_Exercise_
Using the listing below, output only the lines from the one that contains "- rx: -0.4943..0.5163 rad" through the one that contains "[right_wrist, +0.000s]", inclusive, exactly as given and without images.

_Source records_
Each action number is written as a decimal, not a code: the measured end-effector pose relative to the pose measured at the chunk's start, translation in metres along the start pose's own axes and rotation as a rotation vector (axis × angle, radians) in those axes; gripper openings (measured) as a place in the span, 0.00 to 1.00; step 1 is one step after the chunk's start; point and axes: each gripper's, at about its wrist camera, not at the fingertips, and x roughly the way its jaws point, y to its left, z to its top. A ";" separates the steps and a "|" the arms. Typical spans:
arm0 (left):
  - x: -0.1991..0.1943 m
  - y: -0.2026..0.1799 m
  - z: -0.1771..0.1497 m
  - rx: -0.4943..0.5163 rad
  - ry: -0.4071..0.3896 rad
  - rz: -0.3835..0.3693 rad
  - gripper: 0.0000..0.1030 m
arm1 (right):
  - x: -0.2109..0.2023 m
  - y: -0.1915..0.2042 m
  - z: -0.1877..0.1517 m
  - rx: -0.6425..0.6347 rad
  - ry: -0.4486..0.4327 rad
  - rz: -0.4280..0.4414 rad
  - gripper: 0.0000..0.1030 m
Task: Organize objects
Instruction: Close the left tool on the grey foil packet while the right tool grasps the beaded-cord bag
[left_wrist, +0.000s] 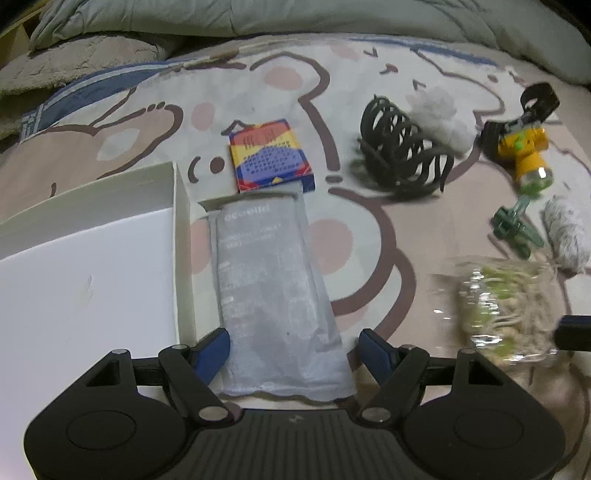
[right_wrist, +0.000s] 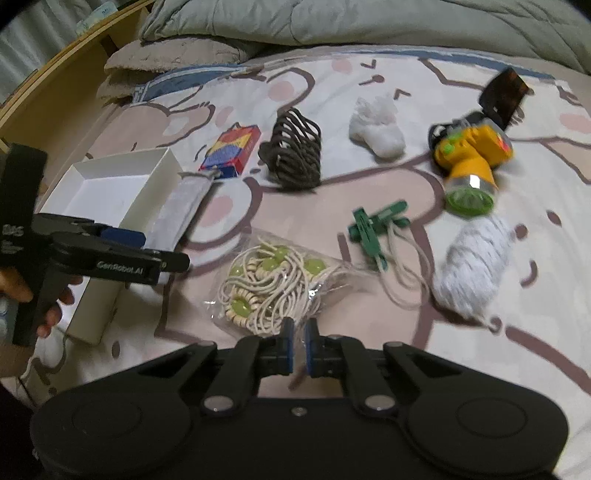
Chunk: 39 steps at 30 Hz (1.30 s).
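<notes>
Bed sheet (right_wrist: 369, 295) with a cartoon bear print is the work surface, soft and a little wrinkled, with a grey quilt (right_wrist: 332, 22) bunched at the far side and a wooden bed frame (right_wrist: 55, 74) at the left.

On the sheet lie a white box (left_wrist: 85, 258), open and with nothing in it, a grey sachet (left_wrist: 273, 288) just beside its wall, a card pack (left_wrist: 269, 160), a black hair claw (left_wrist: 402, 155), a yellow lamp (right_wrist: 472, 155), a green clip (right_wrist: 373, 229), a white yarn ball (right_wrist: 476, 262) and a bag of beads (right_wrist: 273, 280).

The left gripper (left_wrist: 291, 350) has its jaws spread wide, one finger on each side of the near end of the sachet, not yet pressing it. To take it well, I think the fingers should go low to the sheet and close on the long edges, since the sachet is thin and may fold or slip.

The right gripper (right_wrist: 298, 343) has its jaws almost together, a narrow gap between them, at the near edge of the bag; whether it pinches the plastic I cannot tell.
</notes>
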 end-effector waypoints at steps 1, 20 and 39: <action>0.001 0.000 -0.001 0.002 0.007 -0.003 0.66 | -0.003 -0.002 -0.003 0.004 0.006 0.000 0.06; -0.029 -0.008 -0.036 0.013 -0.072 -0.098 0.55 | -0.033 -0.030 -0.014 0.231 -0.078 -0.108 0.61; 0.015 -0.014 0.008 0.009 -0.014 0.052 0.74 | -0.009 -0.012 -0.005 0.212 -0.063 -0.135 0.79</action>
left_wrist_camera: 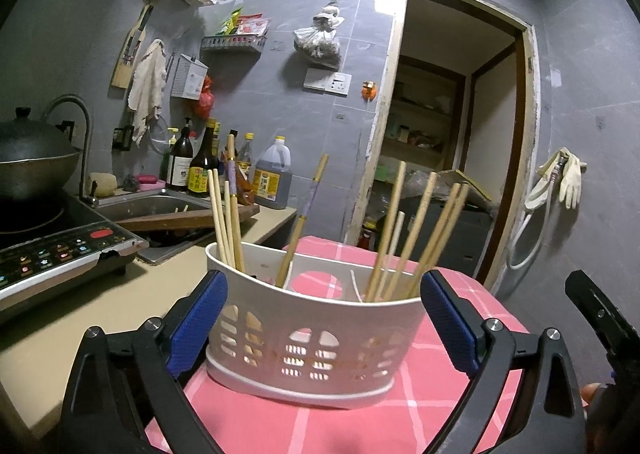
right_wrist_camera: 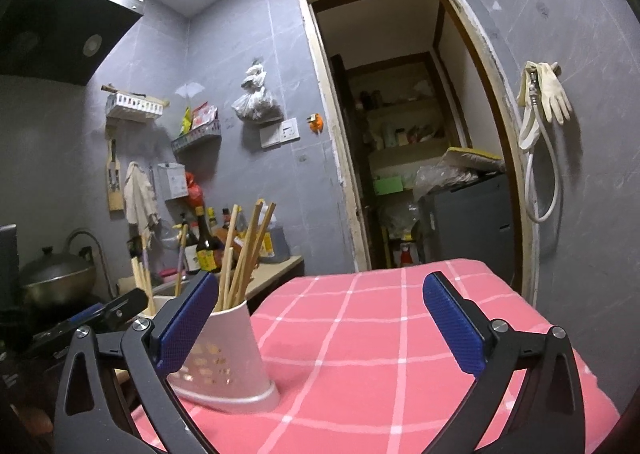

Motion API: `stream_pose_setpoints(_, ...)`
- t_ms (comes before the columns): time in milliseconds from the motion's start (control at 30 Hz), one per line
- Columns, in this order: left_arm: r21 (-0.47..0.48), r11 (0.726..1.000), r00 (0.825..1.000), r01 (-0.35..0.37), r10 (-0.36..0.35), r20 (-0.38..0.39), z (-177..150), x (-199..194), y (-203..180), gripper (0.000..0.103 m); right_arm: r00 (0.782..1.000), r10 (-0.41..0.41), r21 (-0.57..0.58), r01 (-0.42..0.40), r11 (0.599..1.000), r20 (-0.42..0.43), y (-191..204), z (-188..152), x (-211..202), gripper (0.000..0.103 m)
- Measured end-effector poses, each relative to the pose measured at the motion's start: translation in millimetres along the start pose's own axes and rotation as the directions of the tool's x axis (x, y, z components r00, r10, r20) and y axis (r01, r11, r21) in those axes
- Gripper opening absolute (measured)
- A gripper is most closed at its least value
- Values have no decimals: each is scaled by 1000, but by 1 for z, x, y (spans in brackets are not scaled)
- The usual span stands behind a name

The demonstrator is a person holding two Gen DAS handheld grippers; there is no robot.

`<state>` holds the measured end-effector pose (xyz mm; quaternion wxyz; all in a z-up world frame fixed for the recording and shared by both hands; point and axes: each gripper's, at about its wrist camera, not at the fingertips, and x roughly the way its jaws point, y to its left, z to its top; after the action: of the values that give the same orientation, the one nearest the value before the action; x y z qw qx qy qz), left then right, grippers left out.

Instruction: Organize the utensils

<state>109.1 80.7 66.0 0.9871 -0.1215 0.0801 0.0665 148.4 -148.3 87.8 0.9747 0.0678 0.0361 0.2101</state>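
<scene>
A white perforated utensil holder [left_wrist_camera: 312,338] stands upright on the pink checked tablecloth [left_wrist_camera: 400,426]. Several wooden chopsticks [left_wrist_camera: 416,238] stand in it, some at the left end, some at the right. My left gripper [left_wrist_camera: 322,318] is open, its blue pads on either side of the holder; the left pad is close to the wall, and I cannot tell whether it touches. My right gripper [right_wrist_camera: 316,326] is open and empty over the cloth, with the holder [right_wrist_camera: 224,358] just behind its left finger. Part of the right gripper shows at the right edge of the left wrist view [left_wrist_camera: 600,318].
To the left is a counter with an induction cooker [left_wrist_camera: 52,250], a wok [left_wrist_camera: 32,162], a sink [left_wrist_camera: 152,206] and sauce bottles [left_wrist_camera: 200,166]. An open doorway [right_wrist_camera: 408,134] lies behind the table. The table's far edge [right_wrist_camera: 400,266] is close.
</scene>
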Motion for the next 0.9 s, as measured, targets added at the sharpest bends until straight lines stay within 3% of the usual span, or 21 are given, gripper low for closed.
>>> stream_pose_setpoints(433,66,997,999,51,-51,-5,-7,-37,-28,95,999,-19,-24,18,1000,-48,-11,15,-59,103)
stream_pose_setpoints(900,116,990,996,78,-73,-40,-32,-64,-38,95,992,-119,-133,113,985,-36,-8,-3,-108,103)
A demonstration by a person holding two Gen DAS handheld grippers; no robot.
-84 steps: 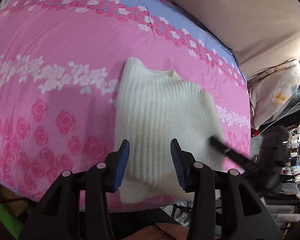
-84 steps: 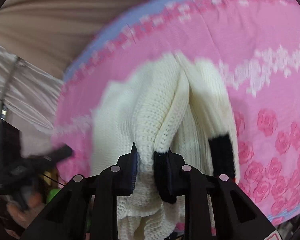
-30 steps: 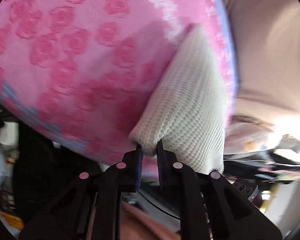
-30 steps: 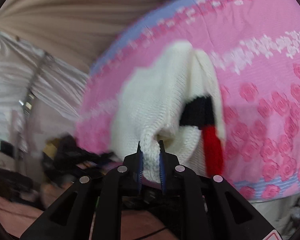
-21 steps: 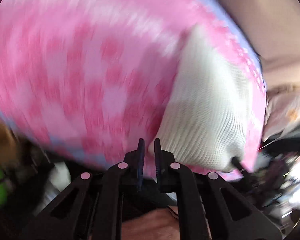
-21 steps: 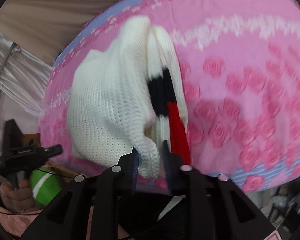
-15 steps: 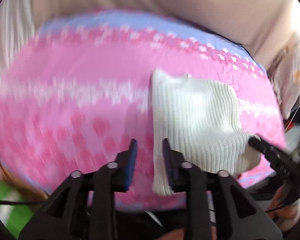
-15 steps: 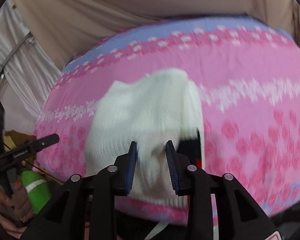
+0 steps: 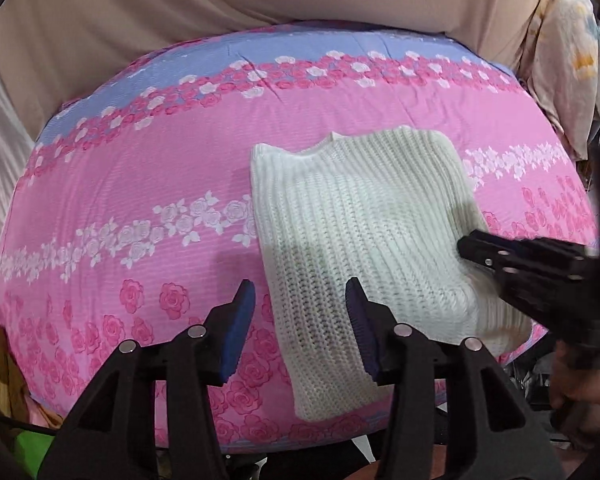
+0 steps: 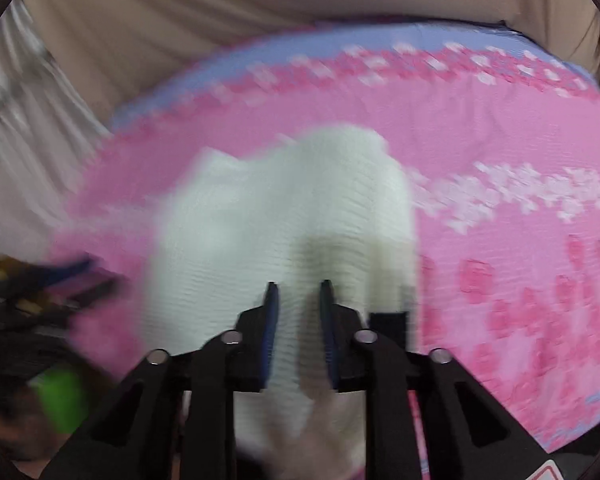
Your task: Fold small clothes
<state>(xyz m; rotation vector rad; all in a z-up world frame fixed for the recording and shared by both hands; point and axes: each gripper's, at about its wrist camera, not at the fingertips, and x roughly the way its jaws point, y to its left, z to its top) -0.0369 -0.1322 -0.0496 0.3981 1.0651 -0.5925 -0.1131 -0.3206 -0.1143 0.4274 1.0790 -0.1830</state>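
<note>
A white knitted sweater [image 9: 364,232] lies folded on the pink rose-print bed cover [image 9: 140,184], its hem near the front edge. My left gripper [image 9: 300,304] is open and empty, above the sweater's left edge. My right gripper [image 10: 298,304] is open above the sweater [image 10: 280,216] in a blurred right wrist view. It also shows in the left wrist view [image 9: 512,260] at the sweater's right side. A black part of the sweater [image 10: 388,328] peeks out by the right finger.
Beige fabric [image 9: 220,4] hangs behind the bed. A floral pillow [image 9: 568,56] lies at the far right. A green object [image 10: 60,400] and clutter sit below the bed's left edge. The bed's front edge [image 9: 260,436] is close.
Both grippers were shut on the sweater's hem and have let go and opened. The sweater now lies flat on the bed. Both grippers have drawn back above it.
</note>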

_Task output_
  - rx: -0.4943..0.5163 rad
  - ry: -0.4071..0.3896 rad
  - rz: -0.3835..0.3693 rad
  - gripper: 0.0000..0.1030 m
arm1 (right):
  - x: -0.2109..0.2023 m
  - y: -0.1915..0.2042 m
  - z: -0.1877..0.1517 m
  - rx: -0.6425..0.6347 rad
  - ry: -0.4486..0.4327 rad
  - rz: -0.4280..0.4414 rad
  - gripper: 0.0000..0.1030 m
Task: Organize objects
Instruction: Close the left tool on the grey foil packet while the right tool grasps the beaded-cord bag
[left_wrist, +0.000s] 
[right_wrist, +0.000s] 

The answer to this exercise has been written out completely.